Just a follow-up post, there are so many questions one can wonder about genome, that I thought it would be nice to elaborate a bit on the dbSNP data. So to move forward, we’ll see how to obtain sift score for the dbnsp ressources with Vep.

Install Vep

#Download VEP
wget www.ensembl.org/info/docs/variation/vep/vep_script.html -O Out && wget `gawk '/variant_effect_predictor.tar.gz/ && /latest/{split($0,T,"\"");print T[2]}' Out ` -O vep.tar.gz
#Extract it
gunzip vep.tar.gz ; tar -xvf vep.tar
#Go into the directory, create a cache folder
cd variant_effect_predictor ; mkdir .vep
#Run install, answers should be yes to ask for the use of cache file, and the number <=> bos Taurus
perl INSTALL.pl -c .vep

Note :

  • We first download Vep page
  • Then the html code is parsed, and the link to the latest Vep verions is extracted and donwloaded
  • During install, you’ll have to indicate a local vep directory (here .vep)
  • Prefer  a local cache file

Running Vep on vcf

#Download dbSNP vcf
wget ftp://ftp.ncbi.nih.gov/snp/organisms/cow_9913/VCF/vcf_*vcf.gz
for BTA in `seq 1 29 ` X MT
do
#Decompress
zcat vcf_chr_${BTA}.vcf.gz >$BTA.vcf
#Run Vep
perl variant_effect_predictor.pl --offline --species bos_taurus -i ${BTA}.vcf --vcf --html --sift b --dir .vep --output_file Vep${BTA}
done

Note :

  • We use the Vep in local mode, so you’ll have to declare the .vep directory explicitly “–dir .vep”
  • Output will be in vcf format (to avoid handling too many different file format)  “–vcf”
  • sift score are available for cow since ensembl 71 nevertheless you must ask for them in Vep “–sift b”

Location of “deleterious” variant

The vcf now have some annotations appended.
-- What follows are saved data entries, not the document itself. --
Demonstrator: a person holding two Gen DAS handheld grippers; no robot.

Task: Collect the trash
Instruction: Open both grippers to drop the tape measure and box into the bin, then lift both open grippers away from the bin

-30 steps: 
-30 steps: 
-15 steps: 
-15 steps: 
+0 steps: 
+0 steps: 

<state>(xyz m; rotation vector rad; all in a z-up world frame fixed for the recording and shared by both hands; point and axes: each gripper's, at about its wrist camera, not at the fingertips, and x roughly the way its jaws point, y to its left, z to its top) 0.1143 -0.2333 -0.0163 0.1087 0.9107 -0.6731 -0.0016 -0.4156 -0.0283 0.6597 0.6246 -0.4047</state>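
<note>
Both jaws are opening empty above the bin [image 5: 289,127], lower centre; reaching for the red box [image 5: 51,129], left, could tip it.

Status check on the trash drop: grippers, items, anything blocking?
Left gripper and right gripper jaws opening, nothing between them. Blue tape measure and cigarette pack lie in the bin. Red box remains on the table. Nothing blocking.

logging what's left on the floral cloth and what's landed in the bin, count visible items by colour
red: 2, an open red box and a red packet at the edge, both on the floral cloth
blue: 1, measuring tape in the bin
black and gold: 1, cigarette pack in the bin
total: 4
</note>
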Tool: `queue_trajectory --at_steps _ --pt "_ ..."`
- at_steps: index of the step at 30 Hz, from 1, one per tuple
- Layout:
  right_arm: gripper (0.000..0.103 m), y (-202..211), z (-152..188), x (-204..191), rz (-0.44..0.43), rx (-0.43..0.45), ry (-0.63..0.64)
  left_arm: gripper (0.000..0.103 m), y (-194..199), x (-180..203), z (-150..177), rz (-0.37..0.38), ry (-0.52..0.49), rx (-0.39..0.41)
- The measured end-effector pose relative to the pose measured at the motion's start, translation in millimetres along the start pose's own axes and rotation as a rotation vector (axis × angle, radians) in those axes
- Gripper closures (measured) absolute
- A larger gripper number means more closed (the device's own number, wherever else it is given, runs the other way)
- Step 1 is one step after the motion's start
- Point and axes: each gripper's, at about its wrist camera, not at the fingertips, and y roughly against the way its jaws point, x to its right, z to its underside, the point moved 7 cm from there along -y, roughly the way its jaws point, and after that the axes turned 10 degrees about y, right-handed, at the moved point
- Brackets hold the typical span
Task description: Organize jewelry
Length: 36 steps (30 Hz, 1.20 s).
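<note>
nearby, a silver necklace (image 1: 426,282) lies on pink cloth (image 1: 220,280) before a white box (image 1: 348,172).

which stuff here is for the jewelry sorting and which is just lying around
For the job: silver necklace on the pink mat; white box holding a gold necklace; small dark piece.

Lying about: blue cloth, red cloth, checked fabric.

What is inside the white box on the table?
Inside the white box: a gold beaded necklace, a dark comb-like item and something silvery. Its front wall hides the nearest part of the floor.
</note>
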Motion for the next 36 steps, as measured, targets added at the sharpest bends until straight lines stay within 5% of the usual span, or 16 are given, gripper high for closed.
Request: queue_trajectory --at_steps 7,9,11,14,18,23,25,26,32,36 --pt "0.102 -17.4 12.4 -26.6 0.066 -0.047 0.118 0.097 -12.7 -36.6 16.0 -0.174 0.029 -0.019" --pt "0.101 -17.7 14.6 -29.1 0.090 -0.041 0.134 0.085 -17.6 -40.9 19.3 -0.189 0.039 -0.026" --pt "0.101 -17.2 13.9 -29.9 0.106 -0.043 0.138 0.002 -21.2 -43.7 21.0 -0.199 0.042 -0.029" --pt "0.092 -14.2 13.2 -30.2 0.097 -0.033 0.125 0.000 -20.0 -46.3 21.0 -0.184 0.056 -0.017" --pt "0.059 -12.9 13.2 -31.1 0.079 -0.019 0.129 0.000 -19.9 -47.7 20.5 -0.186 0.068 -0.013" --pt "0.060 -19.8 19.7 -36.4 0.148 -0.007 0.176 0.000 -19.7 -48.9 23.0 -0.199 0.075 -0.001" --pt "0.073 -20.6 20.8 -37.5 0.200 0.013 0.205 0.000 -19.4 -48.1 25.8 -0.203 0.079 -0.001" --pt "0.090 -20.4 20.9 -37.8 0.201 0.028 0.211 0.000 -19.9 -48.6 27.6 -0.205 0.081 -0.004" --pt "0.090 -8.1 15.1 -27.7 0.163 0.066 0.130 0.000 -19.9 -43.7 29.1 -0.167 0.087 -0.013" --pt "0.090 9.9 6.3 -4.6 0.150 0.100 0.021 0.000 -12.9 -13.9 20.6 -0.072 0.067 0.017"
We just go back to last post’s R code, but  wonder this time where the variations supposed to be deleterious are ?

#Open an output file
png("DeleteriousDistribution.png",1920,1080)
#split the screen in 30
par(mfrow=c(3,10))
#Create a vector of chromosomes
chr=c(seq(1:29),"X")
#run a loop on chromosomes
for( i in chr){
#Read file
Pos=read.table(paste("Vep",i,sep=""),skip=15,fill=TRUE)
#plot the snp density
plot(density(Pos$V2[grep("snp",Pos$V8,perl=TRUE)]),col="grey",main=paste("BTA : ",i,sep=""))
polygon(density(Pos$V2[grep("snp",Pos$V8,perl=TRUE)]),col=rgb(0,0,0.3,0.04))
#Add in-del line
dense=density(Pos$V2[grep("deleterious",Pos$V8,perl=TRUE)])
lines(dense$x,0.5*dense$y,col="red")
}
dev.off()

Note: A shortcut would be to download the (not so up-to-date) vcf available at ensembl ftp site. The code is essentially the same as the one used in the previous post.

And you should obtain something like the following plot. DeleteriousDistribution

Once again this is still a quick and very dirty result. I wonder if there are any good story in these graphs (I mean one story that would not instantly vanished due to assembly problem or obvious bias !).